Task objective: Look through the material below and copy exactly the lines from the line with "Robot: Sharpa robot" to the line with "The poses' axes", those two lines included.

################

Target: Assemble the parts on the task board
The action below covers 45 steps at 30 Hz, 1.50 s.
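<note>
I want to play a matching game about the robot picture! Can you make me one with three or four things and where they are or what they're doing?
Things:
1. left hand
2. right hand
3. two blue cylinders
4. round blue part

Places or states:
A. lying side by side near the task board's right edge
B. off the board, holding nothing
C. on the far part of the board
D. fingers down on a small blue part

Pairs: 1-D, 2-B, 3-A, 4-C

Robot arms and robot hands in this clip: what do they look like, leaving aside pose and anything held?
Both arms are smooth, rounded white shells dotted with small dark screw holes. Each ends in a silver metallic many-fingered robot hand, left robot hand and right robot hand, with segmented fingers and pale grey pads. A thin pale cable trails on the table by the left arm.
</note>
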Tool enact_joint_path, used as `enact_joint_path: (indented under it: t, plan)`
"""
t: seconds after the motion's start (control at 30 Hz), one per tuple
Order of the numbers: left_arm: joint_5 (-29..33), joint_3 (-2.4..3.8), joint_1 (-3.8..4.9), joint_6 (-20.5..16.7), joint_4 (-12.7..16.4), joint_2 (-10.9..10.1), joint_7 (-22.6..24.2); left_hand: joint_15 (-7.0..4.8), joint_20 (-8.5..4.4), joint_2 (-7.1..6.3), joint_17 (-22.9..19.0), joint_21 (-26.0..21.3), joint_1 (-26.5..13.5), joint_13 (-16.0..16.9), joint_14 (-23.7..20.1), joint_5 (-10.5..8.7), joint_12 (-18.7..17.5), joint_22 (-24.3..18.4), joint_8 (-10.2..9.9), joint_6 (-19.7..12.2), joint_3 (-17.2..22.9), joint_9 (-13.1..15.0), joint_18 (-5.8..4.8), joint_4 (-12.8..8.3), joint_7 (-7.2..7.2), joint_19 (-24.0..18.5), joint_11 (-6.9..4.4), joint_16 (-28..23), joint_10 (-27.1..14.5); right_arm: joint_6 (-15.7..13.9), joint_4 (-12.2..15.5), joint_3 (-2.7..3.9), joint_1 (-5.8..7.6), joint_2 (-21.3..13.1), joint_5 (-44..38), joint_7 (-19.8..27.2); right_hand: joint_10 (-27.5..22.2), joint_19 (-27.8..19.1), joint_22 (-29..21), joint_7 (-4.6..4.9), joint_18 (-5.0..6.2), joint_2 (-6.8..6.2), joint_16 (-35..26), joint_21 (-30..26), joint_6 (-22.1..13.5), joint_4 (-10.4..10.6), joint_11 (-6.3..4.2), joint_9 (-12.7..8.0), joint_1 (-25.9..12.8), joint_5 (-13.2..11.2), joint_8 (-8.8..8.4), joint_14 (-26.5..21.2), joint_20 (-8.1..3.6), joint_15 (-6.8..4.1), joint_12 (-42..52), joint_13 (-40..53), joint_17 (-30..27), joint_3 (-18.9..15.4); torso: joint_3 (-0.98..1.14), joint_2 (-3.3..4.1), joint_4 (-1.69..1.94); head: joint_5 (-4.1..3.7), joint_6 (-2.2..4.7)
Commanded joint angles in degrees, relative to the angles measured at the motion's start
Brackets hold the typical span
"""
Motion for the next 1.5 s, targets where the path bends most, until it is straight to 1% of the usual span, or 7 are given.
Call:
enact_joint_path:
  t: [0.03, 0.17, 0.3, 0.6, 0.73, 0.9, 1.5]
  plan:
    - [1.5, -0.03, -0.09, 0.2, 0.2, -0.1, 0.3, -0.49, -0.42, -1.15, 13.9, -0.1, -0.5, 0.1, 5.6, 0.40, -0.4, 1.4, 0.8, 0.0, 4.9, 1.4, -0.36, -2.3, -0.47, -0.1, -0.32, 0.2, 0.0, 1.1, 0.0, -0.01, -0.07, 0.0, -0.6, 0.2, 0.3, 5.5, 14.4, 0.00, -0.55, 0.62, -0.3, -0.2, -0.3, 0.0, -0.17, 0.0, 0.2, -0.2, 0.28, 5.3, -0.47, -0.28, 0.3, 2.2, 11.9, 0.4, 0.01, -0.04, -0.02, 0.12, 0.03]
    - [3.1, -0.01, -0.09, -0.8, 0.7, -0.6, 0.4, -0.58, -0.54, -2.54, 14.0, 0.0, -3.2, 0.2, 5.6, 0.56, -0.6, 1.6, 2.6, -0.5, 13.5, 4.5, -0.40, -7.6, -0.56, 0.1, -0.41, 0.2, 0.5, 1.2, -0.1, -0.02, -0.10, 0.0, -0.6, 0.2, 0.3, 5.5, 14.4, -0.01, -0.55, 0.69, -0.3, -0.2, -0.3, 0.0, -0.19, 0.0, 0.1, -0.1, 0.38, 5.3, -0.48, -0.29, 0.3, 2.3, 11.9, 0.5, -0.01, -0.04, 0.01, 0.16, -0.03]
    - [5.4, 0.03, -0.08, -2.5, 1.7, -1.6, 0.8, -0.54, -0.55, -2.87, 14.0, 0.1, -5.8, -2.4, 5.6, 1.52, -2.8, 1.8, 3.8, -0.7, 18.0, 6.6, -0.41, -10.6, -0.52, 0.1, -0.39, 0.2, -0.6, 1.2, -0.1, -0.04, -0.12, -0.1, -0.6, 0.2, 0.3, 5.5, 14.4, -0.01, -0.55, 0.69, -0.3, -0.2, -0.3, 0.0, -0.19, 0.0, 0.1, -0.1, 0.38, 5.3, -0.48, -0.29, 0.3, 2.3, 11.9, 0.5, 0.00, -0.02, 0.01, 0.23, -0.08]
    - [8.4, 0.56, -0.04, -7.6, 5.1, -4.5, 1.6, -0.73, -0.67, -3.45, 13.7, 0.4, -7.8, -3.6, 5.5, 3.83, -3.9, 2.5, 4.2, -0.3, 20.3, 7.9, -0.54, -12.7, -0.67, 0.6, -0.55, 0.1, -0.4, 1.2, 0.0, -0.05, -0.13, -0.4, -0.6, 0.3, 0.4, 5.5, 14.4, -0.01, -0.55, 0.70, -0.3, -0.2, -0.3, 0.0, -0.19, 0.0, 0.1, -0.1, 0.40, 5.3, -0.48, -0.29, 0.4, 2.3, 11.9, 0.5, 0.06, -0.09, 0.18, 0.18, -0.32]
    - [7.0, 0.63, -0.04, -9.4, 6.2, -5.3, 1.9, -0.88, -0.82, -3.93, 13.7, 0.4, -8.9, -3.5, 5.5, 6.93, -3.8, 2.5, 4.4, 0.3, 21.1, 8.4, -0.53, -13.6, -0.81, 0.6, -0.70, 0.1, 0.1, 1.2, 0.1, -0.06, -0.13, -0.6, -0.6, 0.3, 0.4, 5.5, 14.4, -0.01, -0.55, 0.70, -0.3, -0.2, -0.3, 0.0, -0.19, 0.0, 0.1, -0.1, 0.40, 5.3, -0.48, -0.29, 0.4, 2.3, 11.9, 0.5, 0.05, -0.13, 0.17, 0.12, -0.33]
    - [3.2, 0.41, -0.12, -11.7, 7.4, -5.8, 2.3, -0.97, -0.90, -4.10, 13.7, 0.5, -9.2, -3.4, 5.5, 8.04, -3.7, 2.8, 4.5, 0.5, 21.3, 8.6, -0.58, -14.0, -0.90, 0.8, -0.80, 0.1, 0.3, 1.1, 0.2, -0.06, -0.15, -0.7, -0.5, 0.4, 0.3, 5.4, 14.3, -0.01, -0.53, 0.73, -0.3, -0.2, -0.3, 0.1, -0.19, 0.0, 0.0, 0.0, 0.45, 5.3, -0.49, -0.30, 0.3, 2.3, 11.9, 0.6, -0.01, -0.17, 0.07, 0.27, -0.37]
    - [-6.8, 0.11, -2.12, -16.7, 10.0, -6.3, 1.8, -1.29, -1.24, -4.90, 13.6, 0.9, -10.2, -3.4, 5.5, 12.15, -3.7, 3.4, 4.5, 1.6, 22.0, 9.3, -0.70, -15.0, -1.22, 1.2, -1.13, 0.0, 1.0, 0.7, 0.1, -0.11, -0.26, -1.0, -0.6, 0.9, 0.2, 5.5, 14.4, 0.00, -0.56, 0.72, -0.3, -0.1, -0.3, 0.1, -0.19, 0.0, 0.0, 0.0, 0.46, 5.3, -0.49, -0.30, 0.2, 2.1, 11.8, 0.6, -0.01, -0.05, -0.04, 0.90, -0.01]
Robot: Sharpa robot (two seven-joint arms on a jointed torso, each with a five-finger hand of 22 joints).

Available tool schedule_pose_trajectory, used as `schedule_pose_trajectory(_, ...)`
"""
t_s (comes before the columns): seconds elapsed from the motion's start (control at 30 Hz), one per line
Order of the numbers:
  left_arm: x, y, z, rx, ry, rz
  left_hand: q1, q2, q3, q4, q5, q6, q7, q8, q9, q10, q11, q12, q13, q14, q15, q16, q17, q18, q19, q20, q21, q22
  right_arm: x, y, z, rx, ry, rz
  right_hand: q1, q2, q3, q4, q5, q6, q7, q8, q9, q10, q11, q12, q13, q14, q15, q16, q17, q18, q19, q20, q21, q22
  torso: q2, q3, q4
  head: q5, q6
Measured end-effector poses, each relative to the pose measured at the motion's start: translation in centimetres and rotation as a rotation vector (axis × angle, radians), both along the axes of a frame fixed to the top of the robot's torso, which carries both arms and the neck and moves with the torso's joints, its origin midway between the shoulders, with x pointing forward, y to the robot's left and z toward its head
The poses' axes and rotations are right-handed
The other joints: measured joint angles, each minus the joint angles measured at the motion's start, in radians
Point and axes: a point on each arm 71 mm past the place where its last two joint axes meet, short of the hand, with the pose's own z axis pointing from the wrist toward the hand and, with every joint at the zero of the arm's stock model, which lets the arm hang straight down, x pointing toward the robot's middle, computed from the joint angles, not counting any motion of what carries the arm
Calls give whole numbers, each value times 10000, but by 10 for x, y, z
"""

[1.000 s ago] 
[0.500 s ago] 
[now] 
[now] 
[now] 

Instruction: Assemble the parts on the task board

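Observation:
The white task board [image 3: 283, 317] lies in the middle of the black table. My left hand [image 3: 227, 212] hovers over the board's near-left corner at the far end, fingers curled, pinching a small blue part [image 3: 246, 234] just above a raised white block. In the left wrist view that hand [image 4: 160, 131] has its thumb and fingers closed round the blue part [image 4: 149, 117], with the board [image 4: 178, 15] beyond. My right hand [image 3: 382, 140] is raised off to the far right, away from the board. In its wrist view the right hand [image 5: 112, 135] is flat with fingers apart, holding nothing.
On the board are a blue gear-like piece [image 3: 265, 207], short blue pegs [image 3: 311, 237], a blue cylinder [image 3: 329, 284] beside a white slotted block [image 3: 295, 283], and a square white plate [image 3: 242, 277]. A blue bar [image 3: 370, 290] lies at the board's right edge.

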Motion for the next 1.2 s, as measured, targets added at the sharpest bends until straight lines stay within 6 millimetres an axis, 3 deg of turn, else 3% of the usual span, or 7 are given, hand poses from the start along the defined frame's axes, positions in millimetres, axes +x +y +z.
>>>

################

Response for this exercise:
Robot: Sharpa robot (two seven-joint arms on a jointed torso, each with a five-finger hand of 22 joints).

Available tool schedule_pose_trajectory, used as `schedule_pose_trajectory(_, ...)`
"""
t_s (comes before the columns): seconds elapsed from the motion's start (control at 30 Hz), one per line
Order of the numbers:
  left_arm: x, y, z, rx, ry, rz
  left_hand: q1, q2, q3, q4, q5, q6, q7, q8, q9, q10, q11, q12, q13, q14, q15, q16, q17, q18, q19, q20, q21, q22
  right_arm: x, y, z, rx, ry, rz
  right_hand: q1, q2, q3, q4, q5, q6, q7, q8, q9, q10, q11, q12, q13, q14, q15, q16, q17, q18, q19, q20, q21, q22
  torso: q2, q3, q4
  head: q5, q6
Measured end-effector poses, each relative to the pose measured at the motion's start: translation in centimetres and rotation as a rotation vector (axis × angle, radians), both along the axes of a frame fixed to the top of the robot's torso, which carries both arms and the neck and moves with the torso's joints, its origin midway between the shoulders, with x pointing forward, y to the robot's left and z toward its head
The poses' axes and rotations are right-handed

That completes the output for this exercise.